Photograph, Sara Spencer Washington, 1926. James Van Der Zee, photographer. New York City. Collection of Norton Museum of Art, West Palm Beach, Florida, Purchase, R. H. Norton Trust. © James Van Der Zee Archive, The Metropolitan Museum of Art.

Sara Spencer Washington

Sara Spencer Washington (1889–1953), dubbed Madame Washington, was a formative figure for today's Black hair and beauty industry. After observing a need for Black cosmetics in the market, the Atlantic City businesswoman, philanthropist, and activist founded Apex News & Hair Company in 1919, kicking off a beauty empire that grew to include a publishing house, a drug company, laboratories, and beauty colleges.

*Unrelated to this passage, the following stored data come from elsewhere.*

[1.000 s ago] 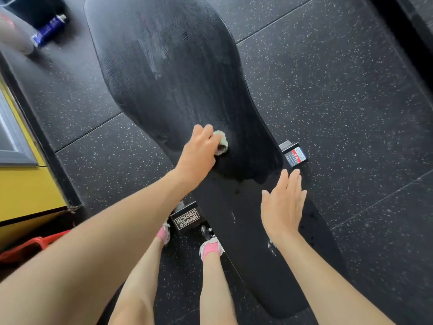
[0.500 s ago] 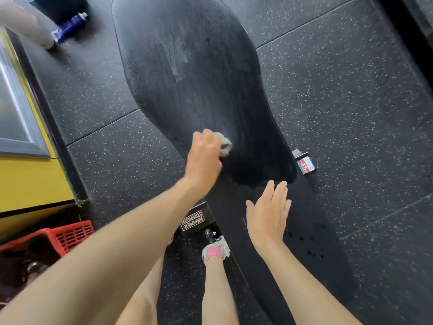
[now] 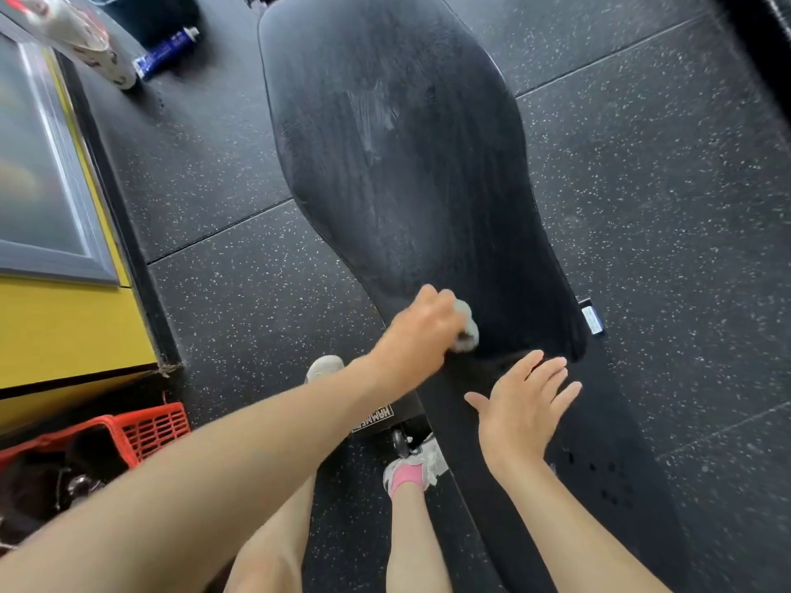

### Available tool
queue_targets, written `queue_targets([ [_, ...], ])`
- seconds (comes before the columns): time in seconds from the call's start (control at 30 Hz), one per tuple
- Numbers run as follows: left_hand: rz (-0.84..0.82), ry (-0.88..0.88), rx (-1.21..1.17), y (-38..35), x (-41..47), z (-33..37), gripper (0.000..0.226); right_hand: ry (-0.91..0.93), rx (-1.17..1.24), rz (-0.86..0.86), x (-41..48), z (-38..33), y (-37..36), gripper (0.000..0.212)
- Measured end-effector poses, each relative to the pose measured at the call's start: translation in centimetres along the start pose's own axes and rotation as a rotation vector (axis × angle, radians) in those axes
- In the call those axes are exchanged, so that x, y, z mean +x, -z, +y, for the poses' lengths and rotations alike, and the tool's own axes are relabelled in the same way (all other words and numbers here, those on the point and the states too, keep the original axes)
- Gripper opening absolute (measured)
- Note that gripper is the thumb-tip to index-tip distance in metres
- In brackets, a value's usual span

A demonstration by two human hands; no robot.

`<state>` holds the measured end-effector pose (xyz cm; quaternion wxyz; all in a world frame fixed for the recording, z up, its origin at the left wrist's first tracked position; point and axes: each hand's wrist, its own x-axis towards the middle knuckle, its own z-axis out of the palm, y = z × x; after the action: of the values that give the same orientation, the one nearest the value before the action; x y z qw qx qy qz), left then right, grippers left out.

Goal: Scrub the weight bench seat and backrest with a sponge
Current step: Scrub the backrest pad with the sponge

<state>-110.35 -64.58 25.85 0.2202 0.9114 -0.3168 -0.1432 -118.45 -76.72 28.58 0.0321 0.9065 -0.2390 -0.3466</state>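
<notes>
Speckled floor (image 3: 663, 207) all round, the long black backrest (image 3: 406, 186) across it, streaked pale and wet up the middle, the seat (image 3: 599, 507) carrying on below toward the person. Red basket (image 3: 141, 425) low on the left. Left hand (image 3: 421, 336) at the backrest's narrow low end, fingers curled tight; right hand (image 3: 524, 408) flat, fingers spread, holding nothing, over the seat's top end, touching or just above, can't tell. Blue can (image 3: 167, 51) lies far up by the backrest's head. And the sponge (image 3: 467, 331), small and pale, sits in that left grip, pressed to the pad just above the gap between the pads. Trouble, I'd say: the sponge is mostly buried in the fist, so a hard stroke could drag knuckles on the pad, or catch in that gap and pull it loose; a wet pad is slick, so a leaning right hand could slide. Edges: the backrest pinches in here, so wide strokes would run off the side. Room: floor open to the right, tighter on the left with the basket near the elbow; plenty of pad ahead.
</notes>
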Motion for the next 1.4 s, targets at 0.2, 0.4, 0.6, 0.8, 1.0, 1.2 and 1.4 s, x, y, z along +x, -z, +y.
queue_targets([
  [0.2,0.068,0.019,0.097,3.1,-0.9,-6.3,0.048,-0.055,-0.079,-0.069,0.6,-1.1,0.8,0.107],
  [0.4,0.011,0.119,0.026,0.6,-2.7,-0.1,0.043,-0.076,-0.082,-0.069,0.7,-1.5,0.8,0.106],
  [0.6,0.176,0.299,-0.053,2.1,-2.2,-4.9,0.048,-0.084,-0.1,-0.074,0.7,-1.7,0.7,0.106],
  [0.8,0.099,0.133,-0.024,-0.1,-3.4,-1.8,0.049,-0.066,-0.062,-0.057,0.7,-1.4,0.3,0.104],
  [1.0,0.351,0.555,-0.08,3.5,-0.3,-8.3,0.044,-0.038,-0.09,-0.017,0.6,-0.9,-0.2,0.104],
  [1.2,0.199,0.242,-0.034,-0.1,-3.4,-2.5,0.047,-0.023,-0.073,-0.008,0.4,-0.7,-0.3,0.103],
  [1.4,0.189,0.386,-0.041,2.2,-2.7,-6.2,0.047,0.005,-0.032,0.025,0.3,-0.1,-0.5,0.103],
])
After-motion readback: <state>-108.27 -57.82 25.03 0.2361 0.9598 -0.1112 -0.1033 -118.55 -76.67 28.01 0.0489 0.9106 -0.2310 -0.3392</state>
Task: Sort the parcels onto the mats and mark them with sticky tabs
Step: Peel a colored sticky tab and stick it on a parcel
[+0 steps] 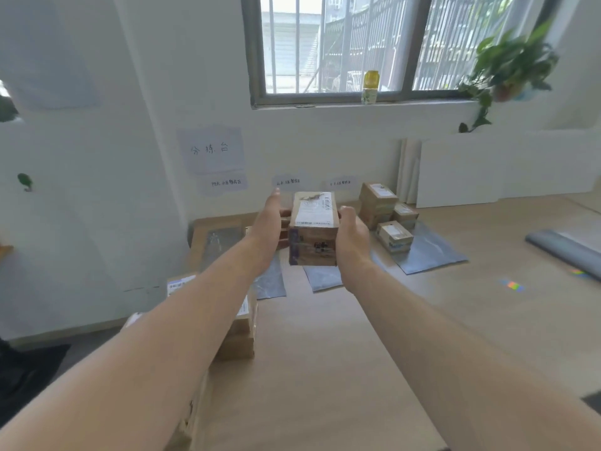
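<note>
Left fingers [285, 213] are bent onto the box's [313, 237] 9 o'clock face with the thumb sticking up free, so the left hand [268, 224] grips it. Right thumb [346, 211] is hooked over the top edge at 3 o'clock (other fingers hidden behind the box), and the right hand [353, 237] grips too. I read the box as held in the air mid-frame, label up, over the middle mat [323, 277]. Left mat [271, 283] is at the box's 7 o'clock, partly under the forearm. Right mat [432, 255] is at 4 o'clock, with sorted parcels [394, 236] on it, touching each other. Loose parcels [239, 338] lie further out at 7 o'clock, half hidden by the left arm. Wall labels [287, 182] are at 12 o'clock (text too blurred to read). Bottle [370, 87] is at 1 o'clock, plant [510, 66] at 2.
</note>
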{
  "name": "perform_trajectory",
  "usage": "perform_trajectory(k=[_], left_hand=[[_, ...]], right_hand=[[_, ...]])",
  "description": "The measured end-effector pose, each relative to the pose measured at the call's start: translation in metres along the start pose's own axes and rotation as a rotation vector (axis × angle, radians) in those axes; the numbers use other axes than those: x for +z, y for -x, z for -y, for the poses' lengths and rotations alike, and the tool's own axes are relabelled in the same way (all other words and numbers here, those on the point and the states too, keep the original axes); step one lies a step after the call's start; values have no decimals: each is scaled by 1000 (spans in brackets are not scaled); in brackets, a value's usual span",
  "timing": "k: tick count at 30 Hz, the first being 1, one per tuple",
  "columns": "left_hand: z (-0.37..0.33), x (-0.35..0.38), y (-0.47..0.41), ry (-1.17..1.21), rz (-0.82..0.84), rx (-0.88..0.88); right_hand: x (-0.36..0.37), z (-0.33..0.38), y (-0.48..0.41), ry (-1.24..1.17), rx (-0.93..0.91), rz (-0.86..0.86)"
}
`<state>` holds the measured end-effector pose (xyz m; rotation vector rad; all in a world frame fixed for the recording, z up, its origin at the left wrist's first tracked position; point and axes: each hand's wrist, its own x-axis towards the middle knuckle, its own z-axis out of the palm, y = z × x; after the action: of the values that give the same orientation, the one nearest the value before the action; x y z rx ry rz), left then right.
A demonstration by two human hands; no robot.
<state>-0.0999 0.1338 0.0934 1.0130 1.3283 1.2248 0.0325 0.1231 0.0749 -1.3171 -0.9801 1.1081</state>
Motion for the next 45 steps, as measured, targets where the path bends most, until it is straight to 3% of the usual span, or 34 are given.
perform_trajectory(k=[13,24,31,45], left_hand=[[19,147,-5,-32,60,-10],[61,280,-40,-59,-46,-107],[96,309,-74,-65,-121,-213],[229,313,-140,-29,-61,-461]], right_hand=[[-137,-11,-53,-11,16,-40],[-258,-39,-153,-2,81,113],[-275,-76,-201,34,177,144],[-280,-198,-255,198,373,127]])
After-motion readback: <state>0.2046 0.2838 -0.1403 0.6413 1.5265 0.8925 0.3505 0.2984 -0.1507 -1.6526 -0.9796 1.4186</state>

Following in the footsteps of Madam C. J. Walker, America's first female self-made millionaire, Washington broke barriers to become one of the richest Black women of her day.

Washington's success as an entrepreneur led her to be named "Most Distinguished Businesswoman" at the New York World's Fair in 1939. Throughout her career, she never lost her dedication to assisting others and to her community—beyond her cosmetics company, Washington donated coal to those in need during the Great Depression and she founded Apex Rest (a nursing home) as well as Apex Golf Club (one of the first Black-owned golf courses in the country, providing African American golfers a place to play and socialize).